▶ [Task description]: Write every line below out again, exactly as given, but leave out the pictures.

▶ [Data extract]:
+-------+
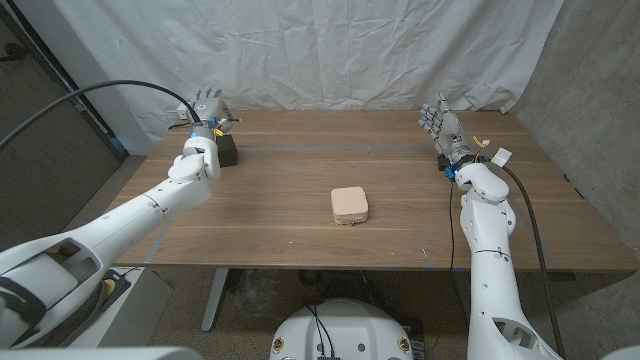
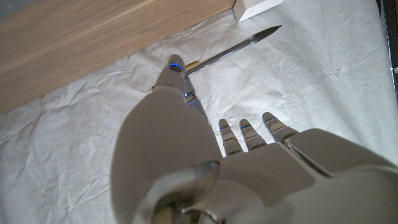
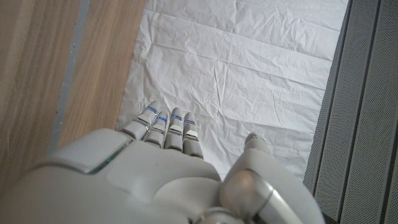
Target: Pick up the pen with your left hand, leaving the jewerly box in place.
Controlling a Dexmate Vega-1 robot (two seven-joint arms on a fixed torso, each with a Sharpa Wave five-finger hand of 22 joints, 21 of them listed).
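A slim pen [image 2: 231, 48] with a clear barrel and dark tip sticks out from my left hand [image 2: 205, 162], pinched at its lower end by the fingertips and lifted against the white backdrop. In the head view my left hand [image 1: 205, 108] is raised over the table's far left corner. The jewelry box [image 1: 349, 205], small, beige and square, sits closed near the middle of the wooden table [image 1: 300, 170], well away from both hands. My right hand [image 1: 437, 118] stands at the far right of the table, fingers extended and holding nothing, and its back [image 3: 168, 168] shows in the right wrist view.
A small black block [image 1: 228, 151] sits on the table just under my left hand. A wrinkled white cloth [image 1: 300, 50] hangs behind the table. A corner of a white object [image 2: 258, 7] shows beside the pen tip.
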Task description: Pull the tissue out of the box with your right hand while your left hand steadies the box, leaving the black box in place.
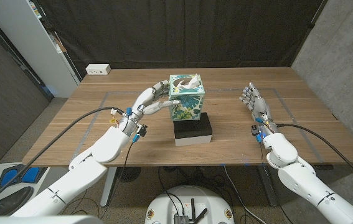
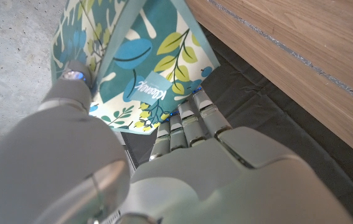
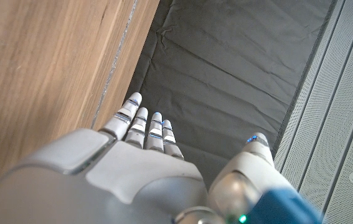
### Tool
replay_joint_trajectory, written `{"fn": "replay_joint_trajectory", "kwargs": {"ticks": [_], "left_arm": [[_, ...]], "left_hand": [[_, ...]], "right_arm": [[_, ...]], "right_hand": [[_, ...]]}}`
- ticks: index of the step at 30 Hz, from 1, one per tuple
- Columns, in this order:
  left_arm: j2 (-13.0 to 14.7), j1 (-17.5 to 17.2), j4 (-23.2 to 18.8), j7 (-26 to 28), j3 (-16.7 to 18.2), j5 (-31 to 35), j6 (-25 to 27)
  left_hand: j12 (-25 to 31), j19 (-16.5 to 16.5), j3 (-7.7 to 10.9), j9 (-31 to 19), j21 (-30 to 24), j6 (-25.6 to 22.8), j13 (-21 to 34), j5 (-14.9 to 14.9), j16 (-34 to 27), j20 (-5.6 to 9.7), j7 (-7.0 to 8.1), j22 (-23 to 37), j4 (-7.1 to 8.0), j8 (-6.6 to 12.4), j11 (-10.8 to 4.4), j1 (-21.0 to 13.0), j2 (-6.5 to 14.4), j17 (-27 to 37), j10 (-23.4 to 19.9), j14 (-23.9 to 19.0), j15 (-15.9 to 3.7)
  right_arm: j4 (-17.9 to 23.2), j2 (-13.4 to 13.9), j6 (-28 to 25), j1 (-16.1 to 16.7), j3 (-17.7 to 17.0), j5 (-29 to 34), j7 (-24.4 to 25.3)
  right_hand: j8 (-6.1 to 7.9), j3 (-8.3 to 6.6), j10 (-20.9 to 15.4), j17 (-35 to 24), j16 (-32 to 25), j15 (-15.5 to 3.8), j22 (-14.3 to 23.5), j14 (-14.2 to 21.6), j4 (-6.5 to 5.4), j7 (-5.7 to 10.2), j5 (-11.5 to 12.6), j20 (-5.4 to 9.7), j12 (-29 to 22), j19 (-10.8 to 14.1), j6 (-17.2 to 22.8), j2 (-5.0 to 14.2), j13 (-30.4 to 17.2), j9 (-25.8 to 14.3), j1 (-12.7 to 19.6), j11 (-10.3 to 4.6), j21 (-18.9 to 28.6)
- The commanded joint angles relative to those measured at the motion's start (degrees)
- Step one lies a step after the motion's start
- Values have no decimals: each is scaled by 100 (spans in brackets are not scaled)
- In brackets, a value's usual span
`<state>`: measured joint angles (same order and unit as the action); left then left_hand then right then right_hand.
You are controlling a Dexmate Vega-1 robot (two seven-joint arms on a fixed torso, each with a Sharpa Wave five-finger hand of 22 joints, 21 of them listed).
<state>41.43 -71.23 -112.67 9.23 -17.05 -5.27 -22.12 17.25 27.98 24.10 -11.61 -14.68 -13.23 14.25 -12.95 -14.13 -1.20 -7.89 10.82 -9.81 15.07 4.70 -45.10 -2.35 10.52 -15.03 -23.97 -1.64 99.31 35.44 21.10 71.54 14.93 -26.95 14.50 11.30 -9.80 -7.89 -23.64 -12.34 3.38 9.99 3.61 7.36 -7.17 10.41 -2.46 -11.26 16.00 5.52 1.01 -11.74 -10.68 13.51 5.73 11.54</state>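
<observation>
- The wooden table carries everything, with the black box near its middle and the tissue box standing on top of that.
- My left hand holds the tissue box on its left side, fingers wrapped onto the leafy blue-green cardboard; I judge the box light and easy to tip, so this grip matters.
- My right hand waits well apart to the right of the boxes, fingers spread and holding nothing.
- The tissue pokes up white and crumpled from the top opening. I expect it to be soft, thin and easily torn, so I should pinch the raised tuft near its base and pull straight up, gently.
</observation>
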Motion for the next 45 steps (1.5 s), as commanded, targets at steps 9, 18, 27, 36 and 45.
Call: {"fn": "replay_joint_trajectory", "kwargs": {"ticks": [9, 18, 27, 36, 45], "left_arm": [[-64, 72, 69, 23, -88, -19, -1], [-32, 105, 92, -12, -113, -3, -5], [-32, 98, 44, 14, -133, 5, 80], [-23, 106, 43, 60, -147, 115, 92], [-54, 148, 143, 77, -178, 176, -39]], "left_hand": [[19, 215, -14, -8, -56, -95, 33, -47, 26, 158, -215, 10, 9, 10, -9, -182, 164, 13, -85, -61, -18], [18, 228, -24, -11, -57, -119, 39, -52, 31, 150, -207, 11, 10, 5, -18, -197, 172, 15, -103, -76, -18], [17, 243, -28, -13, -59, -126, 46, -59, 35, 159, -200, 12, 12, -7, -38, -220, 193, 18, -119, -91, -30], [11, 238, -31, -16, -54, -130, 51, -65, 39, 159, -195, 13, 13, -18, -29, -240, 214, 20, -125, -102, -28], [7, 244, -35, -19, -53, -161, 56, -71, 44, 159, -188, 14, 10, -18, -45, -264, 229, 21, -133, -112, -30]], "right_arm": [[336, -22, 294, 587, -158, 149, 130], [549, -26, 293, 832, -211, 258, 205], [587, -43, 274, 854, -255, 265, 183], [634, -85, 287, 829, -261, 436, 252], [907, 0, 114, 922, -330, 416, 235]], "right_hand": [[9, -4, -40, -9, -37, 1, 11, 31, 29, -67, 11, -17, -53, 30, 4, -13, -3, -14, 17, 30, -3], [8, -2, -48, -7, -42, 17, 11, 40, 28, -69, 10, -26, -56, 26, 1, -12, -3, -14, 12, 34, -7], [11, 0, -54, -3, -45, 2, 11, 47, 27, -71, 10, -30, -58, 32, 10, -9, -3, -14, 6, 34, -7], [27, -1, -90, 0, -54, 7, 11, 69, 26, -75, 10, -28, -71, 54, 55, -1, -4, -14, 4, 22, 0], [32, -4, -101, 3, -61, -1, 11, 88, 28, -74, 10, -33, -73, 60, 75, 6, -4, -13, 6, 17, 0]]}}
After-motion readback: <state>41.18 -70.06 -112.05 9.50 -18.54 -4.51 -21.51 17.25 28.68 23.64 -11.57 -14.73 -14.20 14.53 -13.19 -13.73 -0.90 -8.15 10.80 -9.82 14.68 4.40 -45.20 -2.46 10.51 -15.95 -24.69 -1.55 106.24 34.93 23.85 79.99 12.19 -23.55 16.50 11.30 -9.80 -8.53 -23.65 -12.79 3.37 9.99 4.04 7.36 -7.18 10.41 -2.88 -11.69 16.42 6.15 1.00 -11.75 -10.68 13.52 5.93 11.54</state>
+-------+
▶ [Exercise answer]:
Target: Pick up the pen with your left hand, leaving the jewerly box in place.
Controlling a Dexmate Vega-1 robot (two seven-joint arms on a fixed torso, each with a Sharpa Wave five-finger hand of 22 joints, 21 of them listed).
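A slim pen [image 2: 231, 48] with a clear barrel and dark tip sticks out from my left hand [image 2: 205, 162], pinched at its lower end by the fingertips and lifted against the white backdrop. In the head view my left hand [image 1: 205, 108] is raised over the table's far left corner. The jewelry box [image 1: 349, 205], small, beige and square, sits closed near the middle of the wooden table [image 1: 300, 170], well away from both hands. My right hand [image 1: 437, 118] stands at the far right of the table, fingers extended and holding nothing, and its back [image 3: 168, 168] shows in the right wrist view.
A small black block [image 1: 228, 151] sits on the table just under my left hand. A wrinkled white cloth [image 1: 300, 50] hangs behind the table. A corner of a white object [image 2: 258, 7] shows beside the pen tip.
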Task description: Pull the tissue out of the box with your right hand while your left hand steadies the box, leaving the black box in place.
### Tool
replay_joint_trajectory, written `{"fn": "replay_joint_trajectory", "kwargs": {"ticks": [_], "left_arm": [[_, ...]], "left_hand": [[_, ...]], "right_arm": [[_, ...]], "right_hand": [[_, ...]]}}`
- ticks: index of the step at 30 Hz, from 1, one per tuple
- Columns, in this order:
  left_arm: j2 (-13.0 to 14.7), j1 (-17.5 to 17.2), j4 (-23.2 to 18.8), j7 (-26 to 28), j3 (-16.7 to 18.2), j5 (-31 to 35), j6 (-25 to 27)
  left_hand: j12 (-25 to 31), j19 (-16.5 to 16.5), j3 (-7.7 to 10.9), j9 (-31 to 19), j21 (-30 to 24), j6 (-25.6 to 22.8), j13 (-21 to 34), j5 (-14.9 to 14.9), j16 (-34 to 27), j20 (-5.6 to 9.7), j7 (-7.0 to 8.1), j22 (-23 to 37), j4 (-7.1 to 8.0), j8 (-6.6 to 12.4), j11 (-10.8 to 4.4), j1 (-21.0 to 13.0), j2 (-6.5 to 14.4), j17 (-27 to 37), j10 (-23.4 to 19.9), j14 (-23.9 to 19.0), j15 (-15.9 to 3.7)
  right_arm: j4 (-17.9 to 23.2), j2 (-13.4 to 13.9), j6 (-28 to 25), j1 (-16.1 to 16.7), j3 (-17.7 to 17.0), j5 (-29 to 34), j7 (-24.4 to 25.3)
  right_hand: j8 (-6.1 to 7.9), j3 (-8.3 to 6.6), j10 (-20.9 to 15.4), j17 (-35 to 24), j16 (-32 to 25), j15 (-15.5 to 3.8), j22 (-14.3 to 23.5), j14 (-14.2 to 21.6), j4 (-6.5 to 5.4), j7 (-5.7 to 10.2), j5 (-11.5 to 12.6), j20 (-5.4 to 9.7), j12 (-29 to 22), j19 (-10.8 to 14.1), j6 (-17.2 to 22.8), j2 (-5.0 to 14.2), j13 (-30.4 to 17.2), j9 (-25.8 to 14.3), j1 (-12.7 to 19.6), j11 (-10.3 to 4.6), j21 (-18.9 to 28.6)
- The commanded joint angles relative to those measured at the motion's start (degrees)
- Step one lies a step after the motion's start
- Values have no decimals: each is scaled by 100 (spans in brackets are not scaled)
- In brackets, a value's usual span
`<state>`: measured joint angles (same order and unit as the action); left then left_hand then right then right_hand.
You are controlling a Dexmate Vega-1 robot (two seven-joint arms on a fixed torso, each with a Sharpa Wave five-finger hand of 22 joints, 21 of them listed).
<state>41.43 -71.23 -112.67 9.23 -17.05 -5.27 -22.12 17.25 27.98 24.10 -11.61 -14.68 -13.23 14.25 -12.95 -14.13 -1.20 -7.89 10.82 -9.81 15.07 4.70 -45.10 -2.35 10.52 -15.03 -23.97 -1.64 99.31 35.44 21.10 71.54 14.93 -26.95 14.50 11.30 -9.80 -7.89 -23.64 -12.34 3.38 9.99 3.61 7.36 -7.17 10.41 -2.46 -11.26 16.00 5.52 1.01 -11.74 -10.68 13.51 5.73 11.54</state>
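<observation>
- The wooden table carries everything, with the black box near its middle and the tissue box standing on top of that.
- My left hand holds the tissue box on its left side, fingers wrapped onto the leafy blue-green cardboard; I judge the box light and easy to tip, so this grip matters.
- My right hand waits well apart to the right of the boxes, fingers spread and holding nothing.
- The tissue pokes up white and crumpled from the top opening. I expect it to be soft, thin and easily torn, so I should pinch the raised tuft near its base and pull straight up, gently.
</observation>
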Motion for the next 45 steps (1.5 s), as commanded, targets at steps 9, 18, 27, 36 and 45.
Call: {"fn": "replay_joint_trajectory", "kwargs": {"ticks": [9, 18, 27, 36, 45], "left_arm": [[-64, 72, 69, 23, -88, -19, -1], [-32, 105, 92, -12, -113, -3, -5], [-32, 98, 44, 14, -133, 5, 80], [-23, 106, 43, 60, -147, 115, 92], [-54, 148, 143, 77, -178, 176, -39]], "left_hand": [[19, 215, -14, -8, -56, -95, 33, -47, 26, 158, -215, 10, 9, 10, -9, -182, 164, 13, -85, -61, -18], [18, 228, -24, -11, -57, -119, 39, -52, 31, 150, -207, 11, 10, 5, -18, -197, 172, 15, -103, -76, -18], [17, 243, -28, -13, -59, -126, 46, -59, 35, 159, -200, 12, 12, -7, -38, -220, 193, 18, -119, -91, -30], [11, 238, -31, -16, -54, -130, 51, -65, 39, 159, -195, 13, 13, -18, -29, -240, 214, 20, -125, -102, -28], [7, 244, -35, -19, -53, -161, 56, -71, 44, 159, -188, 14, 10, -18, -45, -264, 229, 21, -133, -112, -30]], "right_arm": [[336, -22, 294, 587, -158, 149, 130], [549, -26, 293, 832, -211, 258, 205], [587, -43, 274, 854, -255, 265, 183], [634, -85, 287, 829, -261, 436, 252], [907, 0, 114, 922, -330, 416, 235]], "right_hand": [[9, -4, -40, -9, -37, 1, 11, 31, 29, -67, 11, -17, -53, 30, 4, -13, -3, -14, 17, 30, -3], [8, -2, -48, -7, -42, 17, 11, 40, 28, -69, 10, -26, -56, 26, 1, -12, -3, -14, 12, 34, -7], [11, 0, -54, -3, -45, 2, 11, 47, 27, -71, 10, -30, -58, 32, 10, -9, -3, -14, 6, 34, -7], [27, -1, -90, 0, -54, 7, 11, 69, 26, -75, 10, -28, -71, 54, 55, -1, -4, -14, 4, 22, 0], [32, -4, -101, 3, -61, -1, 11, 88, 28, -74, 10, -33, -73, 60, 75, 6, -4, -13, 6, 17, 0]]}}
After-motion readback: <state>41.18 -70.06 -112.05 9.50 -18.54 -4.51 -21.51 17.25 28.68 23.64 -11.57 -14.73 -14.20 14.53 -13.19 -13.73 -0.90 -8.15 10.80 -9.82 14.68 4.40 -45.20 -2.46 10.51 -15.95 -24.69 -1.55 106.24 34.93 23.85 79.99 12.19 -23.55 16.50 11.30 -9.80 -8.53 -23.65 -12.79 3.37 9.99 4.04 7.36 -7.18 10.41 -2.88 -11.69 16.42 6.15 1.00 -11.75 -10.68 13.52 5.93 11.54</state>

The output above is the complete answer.